Dabei unterscheiden sich deren Grundsätze in der Haltung mit freier Abferkelung, Ringelschwänzen und mehreren Klimabereichen mit Auslauf nach draußen nur wenig von der Bio-Schweinehaltung. "Diese Schweinehaltung nähert sich deshalb immer mehr den Bio-Vorschriften", so Wiedmann. Entsprechend seien für den normalen Konsumenten die Unterschiede beispielsweise zwischen dem höchsten Standard des Deutschen Tierschutzbundes und der ökologischen Schweinehaltung kaum noch wahrnehmbar.

Auch werde bei den Labels der bäuerliche Familienbetrieb mit schönem Hofambiente herausgestellt. "Die Auswahl der Betriebe bei manchen Labelprogrammen geht somit teilweise deutlich über die eigentliche Haltung hinaus", berichtete Wiedmann weiter.

Daher müsse die Bio-Schweinehaltung ihre Stärken, wie Kreislaufwirtschaft und Bodenfruchtbarkeit, mehr herausstellen. Der Auslauf als "Schaufenster" müsse eingestreut sein und Raufutter angeboten werden. "Wesentlich ist auch der regionale Bezug", erklärte Wiedmann, der zudem anregte, über Bestandsobergrenzen nachzudenken, die Bestandteil vieler Premiumprogramme, aber nicht der Richtlinien der ökologischen Anbauverbände seien.

Stephanie Meiss von Edeka-Südwest äußerte während der Diskussion die Erwartung, dass Label- und Bio-Produkte zusammen etwa 10 % des Fleischverkaufes künftig ausmachen werden, wovon etwa ein Viertel auf den Bio-Bereich falle. Rudi Wiemann ist noch optimistischer und hält einen Anteil von mindestens 20 % für realistisch.

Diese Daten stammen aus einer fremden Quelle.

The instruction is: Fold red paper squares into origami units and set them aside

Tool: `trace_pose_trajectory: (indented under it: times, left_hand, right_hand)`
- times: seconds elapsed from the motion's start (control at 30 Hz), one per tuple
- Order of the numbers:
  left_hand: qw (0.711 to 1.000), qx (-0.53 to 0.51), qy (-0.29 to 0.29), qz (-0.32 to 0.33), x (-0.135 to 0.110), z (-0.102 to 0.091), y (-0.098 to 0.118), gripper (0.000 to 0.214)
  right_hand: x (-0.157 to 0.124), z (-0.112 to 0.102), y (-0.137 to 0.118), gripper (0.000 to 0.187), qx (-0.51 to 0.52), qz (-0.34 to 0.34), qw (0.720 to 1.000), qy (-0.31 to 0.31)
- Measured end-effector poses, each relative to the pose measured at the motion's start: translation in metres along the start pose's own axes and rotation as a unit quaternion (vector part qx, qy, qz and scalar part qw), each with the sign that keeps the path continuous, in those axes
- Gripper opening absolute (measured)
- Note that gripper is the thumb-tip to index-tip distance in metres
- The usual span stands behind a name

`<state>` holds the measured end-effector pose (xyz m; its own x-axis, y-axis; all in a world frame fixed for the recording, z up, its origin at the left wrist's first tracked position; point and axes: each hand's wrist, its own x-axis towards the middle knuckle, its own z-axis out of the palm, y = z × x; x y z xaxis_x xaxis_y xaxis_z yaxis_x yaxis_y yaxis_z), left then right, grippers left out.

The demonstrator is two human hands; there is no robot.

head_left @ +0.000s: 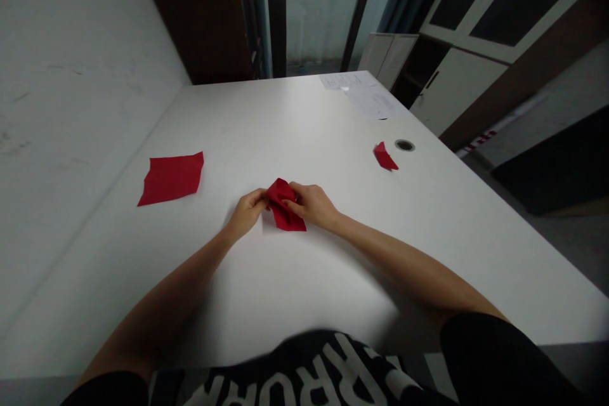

Da Bio-Fleisch im Handel gegenwärtig nur einen Anteil von 0,5 % hat, sind dies durchaus ambitionierte Ziele. Obgleich die Bio-Schweine-Branche weder vom Gesetzgeber noch von den Verbrauchern und Verbraucherinnen angetrieben wird, versucht sie ihrer Vorreiterrolle weiter gerecht zu werden und die hohen Standards noch weiter zu entwickeln, sodass die Teilnehmer der Tagung sowohl Anregungen für die tägliche Arbeit als auch Einblick in künftige Entwicklungen erhielten.